To answer, print the line containing "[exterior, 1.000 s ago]" and each line after it in the listing below, exactly as they stand.

# [Extracted information]
□ □ □ □
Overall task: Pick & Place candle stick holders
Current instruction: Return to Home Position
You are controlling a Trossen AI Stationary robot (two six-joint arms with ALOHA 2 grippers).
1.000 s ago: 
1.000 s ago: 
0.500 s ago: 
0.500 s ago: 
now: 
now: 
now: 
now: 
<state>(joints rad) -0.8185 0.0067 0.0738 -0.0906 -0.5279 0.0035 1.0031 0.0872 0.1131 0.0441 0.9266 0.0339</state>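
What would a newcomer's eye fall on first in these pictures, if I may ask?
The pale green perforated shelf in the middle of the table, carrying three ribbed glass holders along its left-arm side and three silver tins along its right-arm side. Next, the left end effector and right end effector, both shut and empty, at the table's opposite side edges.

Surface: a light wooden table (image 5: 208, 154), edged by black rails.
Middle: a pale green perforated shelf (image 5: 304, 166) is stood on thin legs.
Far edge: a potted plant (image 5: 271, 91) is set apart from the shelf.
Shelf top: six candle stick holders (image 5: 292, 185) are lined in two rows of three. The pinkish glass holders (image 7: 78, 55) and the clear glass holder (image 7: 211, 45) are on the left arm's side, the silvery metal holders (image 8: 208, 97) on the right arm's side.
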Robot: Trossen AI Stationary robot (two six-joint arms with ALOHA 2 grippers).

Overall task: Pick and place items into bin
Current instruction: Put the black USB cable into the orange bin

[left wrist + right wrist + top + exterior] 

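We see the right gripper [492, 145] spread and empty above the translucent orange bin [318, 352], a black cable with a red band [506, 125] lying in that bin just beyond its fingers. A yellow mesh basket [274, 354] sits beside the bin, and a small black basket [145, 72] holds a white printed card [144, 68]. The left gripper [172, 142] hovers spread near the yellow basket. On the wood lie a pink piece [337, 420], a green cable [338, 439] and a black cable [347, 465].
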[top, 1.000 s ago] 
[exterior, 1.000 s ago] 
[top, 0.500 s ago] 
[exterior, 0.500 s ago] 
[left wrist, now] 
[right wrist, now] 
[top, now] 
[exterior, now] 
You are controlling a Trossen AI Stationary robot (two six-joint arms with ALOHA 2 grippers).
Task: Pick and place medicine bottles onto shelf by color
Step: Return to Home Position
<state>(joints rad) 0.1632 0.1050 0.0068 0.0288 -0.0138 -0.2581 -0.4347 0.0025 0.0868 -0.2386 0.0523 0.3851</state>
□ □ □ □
# [Result of the task]
[exterior, 1.000 s ago] 
[top, 0.500 s ago] 
[exterior, 0.500 s ago] 
[left wrist, now] 
[right wrist, now] 
[top, now] 
[exterior, now] 
You are controlling a Trossen AI Stationary robot (two six-joint arms with ALOHA 2 grippers).
Task: Pick and place medicine bottles onto shelf by color
Step: Return to Home Position
<state>(joints rad) 0.1632 0.1050 0.0068 0.0288 -0.0138 -0.2581 -0.4347 0.0025 0.0868 -0.2386 0.0523 0.3851</state>

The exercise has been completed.